EXERCISE PROMPT →
Look for the string "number" in the data below, and copy each line that holds it.

MATERIAL PROVIDED →
===============
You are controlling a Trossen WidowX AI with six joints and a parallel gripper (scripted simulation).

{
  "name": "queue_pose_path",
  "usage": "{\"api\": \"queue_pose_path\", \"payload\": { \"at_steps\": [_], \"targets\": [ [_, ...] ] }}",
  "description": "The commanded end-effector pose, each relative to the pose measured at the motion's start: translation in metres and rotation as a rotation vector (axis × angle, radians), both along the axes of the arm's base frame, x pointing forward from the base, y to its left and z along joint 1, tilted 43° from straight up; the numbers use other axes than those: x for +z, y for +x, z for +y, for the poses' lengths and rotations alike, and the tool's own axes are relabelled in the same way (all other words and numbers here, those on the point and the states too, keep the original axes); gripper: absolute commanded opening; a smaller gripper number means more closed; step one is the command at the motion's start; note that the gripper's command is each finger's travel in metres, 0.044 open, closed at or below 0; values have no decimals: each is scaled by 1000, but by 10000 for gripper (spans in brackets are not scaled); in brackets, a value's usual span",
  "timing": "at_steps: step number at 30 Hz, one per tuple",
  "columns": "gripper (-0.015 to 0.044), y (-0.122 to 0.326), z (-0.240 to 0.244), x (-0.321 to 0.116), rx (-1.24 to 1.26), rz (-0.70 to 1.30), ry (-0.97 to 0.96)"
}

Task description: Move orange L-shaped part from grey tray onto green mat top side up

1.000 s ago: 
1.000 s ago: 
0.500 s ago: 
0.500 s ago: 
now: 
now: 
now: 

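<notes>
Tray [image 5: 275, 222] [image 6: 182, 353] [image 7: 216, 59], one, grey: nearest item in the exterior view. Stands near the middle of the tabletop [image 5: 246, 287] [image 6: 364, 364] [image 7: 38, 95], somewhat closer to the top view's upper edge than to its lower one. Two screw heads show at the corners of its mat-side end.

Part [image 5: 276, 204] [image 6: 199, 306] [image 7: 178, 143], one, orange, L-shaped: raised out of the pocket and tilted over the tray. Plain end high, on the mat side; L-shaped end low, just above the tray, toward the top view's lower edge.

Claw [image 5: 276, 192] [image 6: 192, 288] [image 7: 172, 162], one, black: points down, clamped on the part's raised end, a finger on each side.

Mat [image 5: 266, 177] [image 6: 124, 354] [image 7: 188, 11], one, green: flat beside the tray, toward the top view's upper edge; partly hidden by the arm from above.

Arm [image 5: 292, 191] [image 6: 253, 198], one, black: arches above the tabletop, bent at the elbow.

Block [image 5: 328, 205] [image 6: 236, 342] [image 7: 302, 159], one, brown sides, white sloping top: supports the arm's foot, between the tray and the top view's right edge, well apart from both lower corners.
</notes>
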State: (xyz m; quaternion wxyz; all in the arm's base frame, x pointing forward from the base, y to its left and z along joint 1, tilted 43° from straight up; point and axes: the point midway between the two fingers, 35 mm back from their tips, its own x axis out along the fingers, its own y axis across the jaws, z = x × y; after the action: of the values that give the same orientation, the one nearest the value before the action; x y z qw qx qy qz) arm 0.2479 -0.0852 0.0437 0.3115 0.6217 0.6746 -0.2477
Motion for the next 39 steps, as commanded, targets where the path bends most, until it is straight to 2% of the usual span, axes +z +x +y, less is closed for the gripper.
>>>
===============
RESPONSE →
  "description": "The commanded end-effector pose, each relative to the pose measured at the motion's start: translation in metres and rotation as a rotation vector (axis × angle, radians), both along the axes of the arm's base frame, x pointing forward from the base, y to its left and z along joint 1, tilted 43° from straight up; the numbers use other axes than those: x for +z, y for +x, z for +y, for the poses' lengths and rotations alike, and the tool's own axes are relabelled in the same way (all other words and numbers here, those on the point and the states too, keep the original axes); gripper: absolute commanded opening; a smaller gripper number means more closed; step one is the command at the motion's start; note that the gripper's command is each finger's travel in metres, 0.044 open, closed at or below 0; values have no decimals: each is scaled by 1000, but by 10000 for gripper (spans in brackets are not scaled); in brackets, a value's usual span",
  "timing": "at_steps: step number at 30 Hz, one per tuple",

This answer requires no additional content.